Girlfriend

I’m sure I’ve said this before, but I was stalked when I was younger. I tried to get help, but “he said I was his girlfriend.” Apparently, back then, you could do whatever the fuck you wanted to someone if you declared her your girlfriend.

I try to leave that in the past, but things aren’t that different now and it comes back up.

I think of that poor dead girl in Texas, who got described as that asshole’s “ex-girlfriend” until her mom yelled loud enough that he was never her boyfriend.

It’s my birthday on Tuesday. I’ve been thinking a lot about my life, about myself.

We like to think that kids are resilient, that they can bounce back from whatever happens to them. But that really is such bullshit. That poor girl isn’t going to bounce back.

I don’t think I’ve bounced back. Not really. And it wasn’t so much the being stalked thing. It was the discovery that no one in a position of authority would help me. That they, in fact, blamed me.

No, that’s not quite true. That’s not what broke me. It was discovering that people who loved me blamed me and would not help me.
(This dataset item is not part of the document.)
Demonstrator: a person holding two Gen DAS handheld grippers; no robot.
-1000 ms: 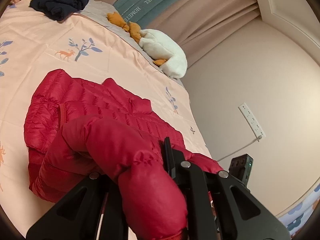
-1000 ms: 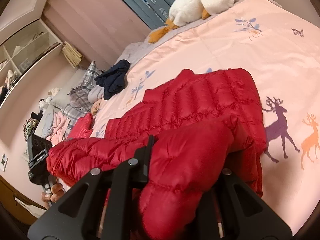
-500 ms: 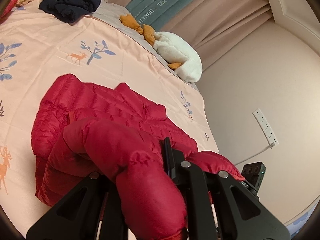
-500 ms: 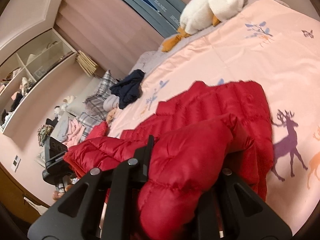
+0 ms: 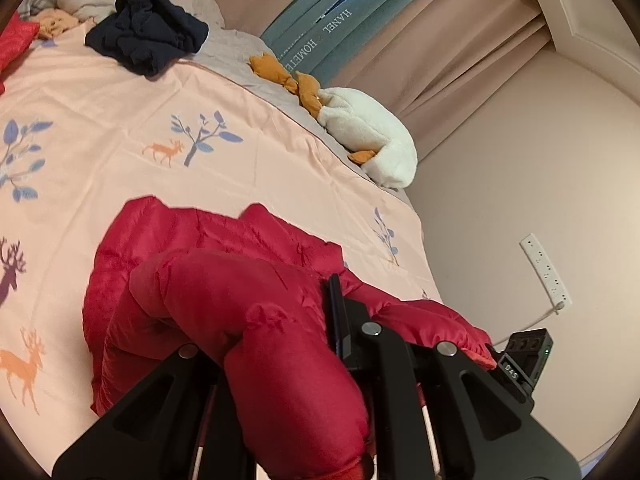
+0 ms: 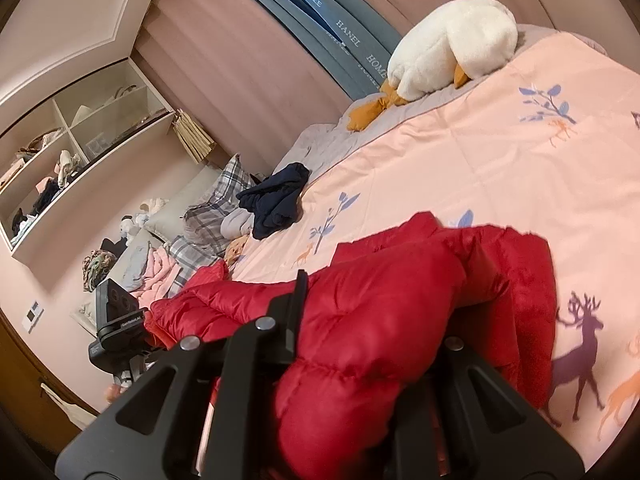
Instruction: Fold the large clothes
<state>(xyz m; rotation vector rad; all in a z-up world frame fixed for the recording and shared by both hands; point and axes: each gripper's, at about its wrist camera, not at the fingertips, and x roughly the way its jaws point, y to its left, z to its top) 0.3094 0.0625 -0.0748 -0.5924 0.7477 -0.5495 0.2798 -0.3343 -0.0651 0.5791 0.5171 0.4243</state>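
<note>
A red quilted down jacket lies on the pink printed bed cover, its near part lifted. My left gripper is shut on a bulging fold of the jacket, and the red fabric hides the fingertips. My right gripper is shut on another thick fold of the same jacket. The span of jacket between the two grippers hangs above the bed. The right gripper's body shows in the left wrist view, and the left gripper's body shows in the right wrist view.
A white plush goose lies at the bed's head, also in the right wrist view. A crumpled navy garment sits on the cover. Plaid pillows and loose clothes lie beyond. A wall with a power strip is close by.
Both grippers have carried the held jacket edge forward over the bed. More of the cover and the navy garment have come into view, and the flat part of the jacket looks shorter.
</note>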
And that they would continually put me in situations they had to know were dangerous, because it was easier than standing up to their peers.

Sometimes I just feel so broken.

And a thing that has helped me get through life is the belief that things are better, that this kind of shit doesn’t happen anymore, because at least now people know that girls aren’t responsible for boys’ actions.

But instead, we’re having sincere conversations as a society about whether we can appease these assholes by forcing women to love them. The “give me a woman to abuse or I’ll hurt or kill a bunch of people” gambit is paying off. We are considering sacrificing girls to these assholes.

You can dress it up as much as you want in the Beauty and the Beast myth. You can try to argue that women just have some inherent “something” that enables us, if we try hard enough, to change men. You can say that makes us special.

But no one willingly gives up something they value. We’re expendable. We’re trash.

And yet, even knowing that’s what society thinks of us, we have to go out and be people in it. Frankly, I’m not very good at that.